Sanchez has written a dissertation on the penal cases incident to
marriage; he has even argued on the illegitimacy and the opportuneness
of each form of indulgence; he has outlined all the duties, moral,
religious and corporeal, of the married couple; in short his work
would form twelve volumes in octavo if the huge folio entitled _De
Matrimonio_ were thus represented.

Clouds of lawyers have flung clouds of treatises over the legal
difficulties which are born of marriage. There exist several works on
the judicial investigation of impotency.

Legions of doctors have marshaled their legions of books on the
subject of marriage in its relation to medicine and surgery.

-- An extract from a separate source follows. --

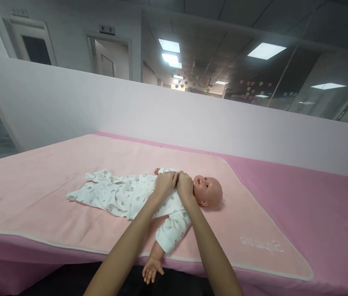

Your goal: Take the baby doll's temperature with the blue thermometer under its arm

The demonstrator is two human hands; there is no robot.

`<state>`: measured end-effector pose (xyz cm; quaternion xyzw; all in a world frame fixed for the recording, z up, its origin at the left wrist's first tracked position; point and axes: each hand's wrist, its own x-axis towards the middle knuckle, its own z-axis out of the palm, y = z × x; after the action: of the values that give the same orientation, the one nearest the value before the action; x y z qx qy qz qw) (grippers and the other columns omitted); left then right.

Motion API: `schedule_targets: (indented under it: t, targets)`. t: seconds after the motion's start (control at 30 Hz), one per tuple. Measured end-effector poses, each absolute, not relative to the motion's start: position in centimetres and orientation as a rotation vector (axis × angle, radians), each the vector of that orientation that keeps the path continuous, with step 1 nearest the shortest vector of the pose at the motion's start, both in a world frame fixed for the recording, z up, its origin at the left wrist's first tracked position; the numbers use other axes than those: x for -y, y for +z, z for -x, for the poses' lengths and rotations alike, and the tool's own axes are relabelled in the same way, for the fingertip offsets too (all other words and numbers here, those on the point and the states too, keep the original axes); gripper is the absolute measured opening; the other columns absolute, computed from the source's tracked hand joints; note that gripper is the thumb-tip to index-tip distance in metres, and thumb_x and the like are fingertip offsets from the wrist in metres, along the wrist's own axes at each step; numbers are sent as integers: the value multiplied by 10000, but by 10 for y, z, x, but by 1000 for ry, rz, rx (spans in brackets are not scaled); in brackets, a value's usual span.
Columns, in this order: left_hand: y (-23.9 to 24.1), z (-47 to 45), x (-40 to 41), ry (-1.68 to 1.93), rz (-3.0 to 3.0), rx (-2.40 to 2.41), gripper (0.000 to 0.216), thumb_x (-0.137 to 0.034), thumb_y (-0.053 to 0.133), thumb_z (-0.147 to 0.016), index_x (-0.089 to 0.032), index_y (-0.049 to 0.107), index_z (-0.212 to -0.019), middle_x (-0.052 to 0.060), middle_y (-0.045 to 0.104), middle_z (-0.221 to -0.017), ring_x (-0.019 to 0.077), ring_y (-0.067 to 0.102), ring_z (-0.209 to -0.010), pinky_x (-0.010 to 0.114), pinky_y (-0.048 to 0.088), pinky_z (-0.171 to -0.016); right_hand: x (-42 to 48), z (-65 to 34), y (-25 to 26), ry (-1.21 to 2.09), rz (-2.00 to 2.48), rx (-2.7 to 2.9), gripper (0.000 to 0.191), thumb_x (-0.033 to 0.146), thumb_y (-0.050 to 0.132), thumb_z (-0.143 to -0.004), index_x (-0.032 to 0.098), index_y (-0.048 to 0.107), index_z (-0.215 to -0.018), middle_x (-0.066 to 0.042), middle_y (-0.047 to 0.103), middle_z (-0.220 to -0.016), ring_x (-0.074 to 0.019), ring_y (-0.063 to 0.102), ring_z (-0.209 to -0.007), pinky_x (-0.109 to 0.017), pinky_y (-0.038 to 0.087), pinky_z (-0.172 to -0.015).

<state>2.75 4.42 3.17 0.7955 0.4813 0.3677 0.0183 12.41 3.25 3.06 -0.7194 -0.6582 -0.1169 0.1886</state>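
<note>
We count one doll [210, 192], one printed white garment [115, 199] on it, and our two bare hands at its upper chest, just below the chin. Two doll hands show: the near one [153, 268] hangs past the edge of the single peach mat [50, 181], and the far one [157, 171] rests on it. Beneath lies one deeper-pink cover [322, 205]; beyond the white partition [161, 109] we see two doorways [110, 57]. Pale lettering [262, 244] marks a mat corner, but we cannot read it. The doll lies face up, its long axis running left to right across our view, head right, legs left. Our left hand [165, 183] and right hand [185, 185] meet, fingers curled inward against the garment's front; the fingertips are hidden, so whether they pinch the cloth, we cannot tell.
</note>
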Motion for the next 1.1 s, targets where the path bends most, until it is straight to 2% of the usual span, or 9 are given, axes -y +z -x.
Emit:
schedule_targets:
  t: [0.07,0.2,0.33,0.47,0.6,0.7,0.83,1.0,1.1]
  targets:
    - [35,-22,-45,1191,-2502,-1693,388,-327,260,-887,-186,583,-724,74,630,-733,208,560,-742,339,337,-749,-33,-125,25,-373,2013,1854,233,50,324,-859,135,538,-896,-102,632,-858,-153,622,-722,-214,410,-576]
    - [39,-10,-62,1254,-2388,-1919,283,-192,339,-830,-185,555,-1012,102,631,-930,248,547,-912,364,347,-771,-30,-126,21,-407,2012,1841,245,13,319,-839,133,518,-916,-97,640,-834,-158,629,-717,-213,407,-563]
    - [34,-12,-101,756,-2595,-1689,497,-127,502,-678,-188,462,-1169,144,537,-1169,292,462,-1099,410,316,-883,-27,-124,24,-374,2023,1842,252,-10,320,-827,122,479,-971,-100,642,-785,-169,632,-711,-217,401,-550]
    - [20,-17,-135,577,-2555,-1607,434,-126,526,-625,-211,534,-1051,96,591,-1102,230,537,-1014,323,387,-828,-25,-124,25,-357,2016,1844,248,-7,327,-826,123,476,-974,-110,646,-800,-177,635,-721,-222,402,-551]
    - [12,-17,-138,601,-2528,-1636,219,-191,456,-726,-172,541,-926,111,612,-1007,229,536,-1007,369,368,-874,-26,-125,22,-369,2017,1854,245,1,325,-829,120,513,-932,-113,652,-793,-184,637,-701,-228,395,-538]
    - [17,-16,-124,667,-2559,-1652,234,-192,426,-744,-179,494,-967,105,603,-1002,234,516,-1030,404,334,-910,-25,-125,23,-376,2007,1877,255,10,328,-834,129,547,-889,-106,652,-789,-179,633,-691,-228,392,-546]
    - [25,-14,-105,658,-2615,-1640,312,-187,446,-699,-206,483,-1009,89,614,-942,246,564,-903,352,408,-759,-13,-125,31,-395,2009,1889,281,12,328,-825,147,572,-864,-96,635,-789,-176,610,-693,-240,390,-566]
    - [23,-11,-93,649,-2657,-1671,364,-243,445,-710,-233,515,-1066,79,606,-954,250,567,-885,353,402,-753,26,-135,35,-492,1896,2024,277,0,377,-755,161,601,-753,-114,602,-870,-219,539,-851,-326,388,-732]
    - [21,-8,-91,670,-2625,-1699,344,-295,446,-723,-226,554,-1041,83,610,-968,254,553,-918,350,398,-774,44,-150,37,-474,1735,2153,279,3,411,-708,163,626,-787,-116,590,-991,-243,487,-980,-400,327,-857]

In the nineteenth century the _Physiology of Marriage_ is either an
insignificant compilation or the work of a fool written for other
fools; old priests have taken their balances of gold and have weighed
the most trifling scruples of the marriage consciences; old lawyers
have put on their spectacles and have distinguished between every kind
of married transgression; old doctors have seized the scalpel and
drawn it over all the wounds of the subject; old judges have mounted
to the bench and have decided all the cases of marriage dissolution;
whole generations have passed unuttered cries of joy or of grief on
the subject, each age has cast its vote into the urn; the Holy Spirit,
poets and writers have recounted everything from the days of Eve to
the Trojan war, from Helen to Madame de Maintenon, from the mistress
of Louis XIV to the woman of their own day.